Köhler, Peter (2016): Simulated changes in the carbon cycle, including 13C, 14C until 2500 CE, including RCPs and CDRs, link to model results [dataset]. PANGAEA, https://doi.org/10.1594/PANGAEA.868739,

---

Supplement to: Köhler, P (2016): Using the Suess effect on the stable carbon isotope to distinguish the future from the past in radiocarbon. Environmental Research Letters, 11(12), 124016, https://doi.org/10.1088/1748-9326/11/12/124016

The depletion of 14C due to the emission of radiocarbon-free fossil fuels (14C Suess effect) might lead to similar values in future and past radiocarbon signatures potentially introducing ambiguity in dating. I here test if a similar impact on the stable carbon isotope via the 13C Suess effect might help to distinguish between ancient and future carbon sources. To analyze a wide range of possibilities, I add to future emission scenarios carbon dioxide reduction (CDR) mechanisms, which partly enhance the depletion of atmospheric D14C already caused by the 14C Suess effect.

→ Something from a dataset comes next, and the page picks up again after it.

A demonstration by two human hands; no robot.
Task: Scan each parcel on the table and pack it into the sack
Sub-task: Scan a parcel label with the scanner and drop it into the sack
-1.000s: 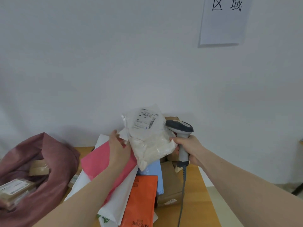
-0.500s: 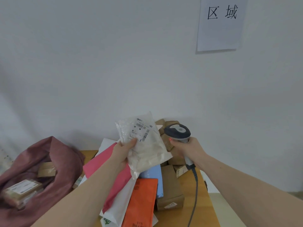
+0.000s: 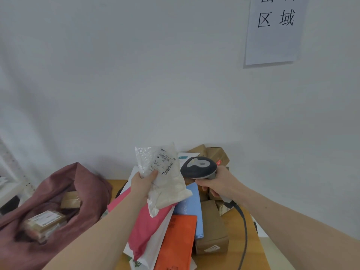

The 13C Suess effect leads to unprecedented depletion in d13C shifting the carbon cycle to a phase space in D14C-d13C, in which the system has not been during the last 50,000 years and therefore the similarity in past and future D14C (the ambiguity in 14C dating) induced by fossil fuels can in most cases be overcome by analyzing 13C. Only for slow changing reservoirs (e.g. deep Indo-Pacific Ocean) or when CDR scenarios are dominated by bioenergy with capture and storage (BECCS) the effect of anthropogenic activities on 13C does not unequivocally identify between past and future carbon cycle changes.